Sunday, 10 August 2014

The male Little Owl was sitting stoically out in heavy rain.

Just up the hill, a Jay picked up a peanut from the top of a stone marking the boundaries of the parishes of St Mary Abbots and Paddington.

Some of them will also take peanuts from your outstretched hand. In bothe cases the bird does it in a non-stop swoop, clearly taking pride in the aerobatic feat.

The Great Crested Grebe family with three chicks were waiting under the stern of the Peter Pan II launch for their mother to return with a fish.

This is one of the young Coots on the Italian Gardens pond. It is just growing its adult flight feathers, but the primaries are still partly encased in their blue covers, which will later split and be removed by preening.

As usual there was a mob of Starlings in the holly tree halfway between Peter Pan and the Italian Garden.

As you can see, the berries are still green and inedible, and it is not clear what the birds like about this tree -- but of course they have to congregate somewhere, and at least it gives them good cover.

Many of the Greylag and Canada geese that spent June and July on the lake to moult and regrow their flight feathers have now left. These three Canada-Greylag hybrids are permanent residents and presumably siblings, as they have been hanging out together for several years.

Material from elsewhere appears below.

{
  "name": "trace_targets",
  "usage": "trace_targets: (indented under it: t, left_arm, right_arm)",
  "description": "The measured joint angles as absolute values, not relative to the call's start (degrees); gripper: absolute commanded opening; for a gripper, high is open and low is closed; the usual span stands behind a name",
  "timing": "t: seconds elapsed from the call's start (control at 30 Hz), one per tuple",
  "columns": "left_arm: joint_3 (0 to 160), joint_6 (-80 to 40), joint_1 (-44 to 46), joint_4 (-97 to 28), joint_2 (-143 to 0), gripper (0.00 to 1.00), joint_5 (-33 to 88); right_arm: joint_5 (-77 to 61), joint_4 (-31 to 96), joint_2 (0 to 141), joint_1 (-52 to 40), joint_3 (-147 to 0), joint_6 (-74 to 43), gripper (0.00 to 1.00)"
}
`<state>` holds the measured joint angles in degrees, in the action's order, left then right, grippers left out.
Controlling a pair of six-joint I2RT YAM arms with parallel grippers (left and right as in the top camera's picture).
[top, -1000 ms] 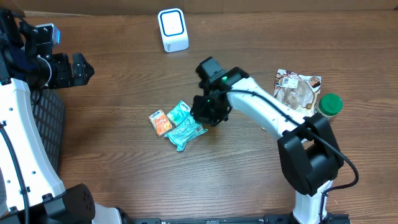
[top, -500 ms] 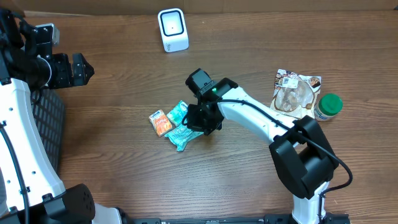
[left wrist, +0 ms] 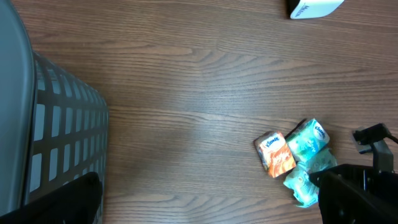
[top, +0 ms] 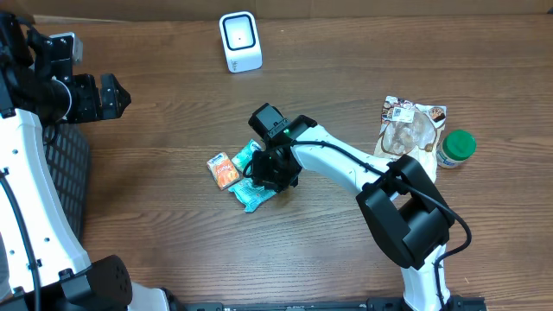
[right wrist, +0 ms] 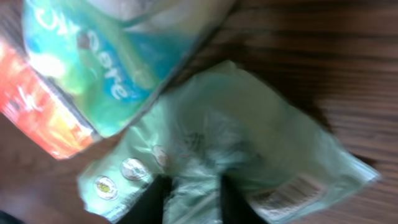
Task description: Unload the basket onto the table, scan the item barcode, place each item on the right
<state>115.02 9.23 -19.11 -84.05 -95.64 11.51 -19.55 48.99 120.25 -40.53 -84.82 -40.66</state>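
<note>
right gripper [right wrist: 189,194]: fingers parted narrowly, nothing clamped, tips poised over green pack [right wrist: 236,137]; contact cannot be told
green pack: laid flat on table [top: 173,233], crumpled, touching teal pack [top: 249,155]; orange pack [top: 224,170] just beside
scanner [top: 240,41]: stood upright at far edge, well apart from packs
left gripper [top: 108,95]: spread wide, nothing held, near basket [left wrist: 56,137]

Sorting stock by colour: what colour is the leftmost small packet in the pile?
The packet is orange, clearest in the left wrist view.
</note>
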Motion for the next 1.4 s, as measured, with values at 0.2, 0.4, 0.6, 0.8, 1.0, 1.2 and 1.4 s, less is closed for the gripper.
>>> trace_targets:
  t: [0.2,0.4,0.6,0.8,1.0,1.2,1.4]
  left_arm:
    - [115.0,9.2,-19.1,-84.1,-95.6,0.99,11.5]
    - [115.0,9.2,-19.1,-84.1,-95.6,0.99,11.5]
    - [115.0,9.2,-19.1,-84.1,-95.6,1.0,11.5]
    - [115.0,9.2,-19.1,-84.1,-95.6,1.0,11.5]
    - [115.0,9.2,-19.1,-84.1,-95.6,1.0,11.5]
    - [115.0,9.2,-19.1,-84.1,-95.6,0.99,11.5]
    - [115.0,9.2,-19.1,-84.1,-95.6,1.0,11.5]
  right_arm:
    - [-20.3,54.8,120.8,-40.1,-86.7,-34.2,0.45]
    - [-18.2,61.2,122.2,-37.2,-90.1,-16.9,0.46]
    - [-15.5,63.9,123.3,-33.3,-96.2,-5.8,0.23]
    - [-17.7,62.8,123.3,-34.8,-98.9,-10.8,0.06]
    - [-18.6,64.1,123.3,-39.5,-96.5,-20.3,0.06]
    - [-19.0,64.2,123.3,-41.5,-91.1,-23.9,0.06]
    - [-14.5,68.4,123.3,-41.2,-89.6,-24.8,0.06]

A few days ago we had a picture of the little Westbourne river flowing into the Long Water around 1840. So here is a hand-coloured engraving of the early 19th century showing the river leaving the park after flowing out of the east end of the Serpentine.

You are looking south and downstream. The buildings flanking the stream stood where the French and Kuwaiti embassies are now. In the background is Knight's Bridge, which for years was the only bridge across the stream for some distance in either direction, and was therefore a notorious haunt of highwaymen who lay in wait to rob travellers. The present day street called Knightsbridge is called after it, of course, and is famous for its expensive shops which, in a way, preserve the tradition.


  1. another amazing scene of old london there. thanks ralph! next time i am at that spot i will visualise that scene. i imagine the house martins may have liked those eaves even then?
    Mark W2

    1. I think that London must have been full of House Martins, Swifts and Swallows then. It's modern buildings that are freezing them out now.

  2. Only nowadays people volunteer to be robbed... Thanks for the history and the interesting picture.
    (I didn't know Greylags & Canadas interbred!)

    1. They shouldn't, should they? -- not even the same genus. But I think that the division between Anser (e.g. Greylag) and Branta (e.g. Canada) is largely the result of ornithologists trying to put things into pigeonholes that look neat to them.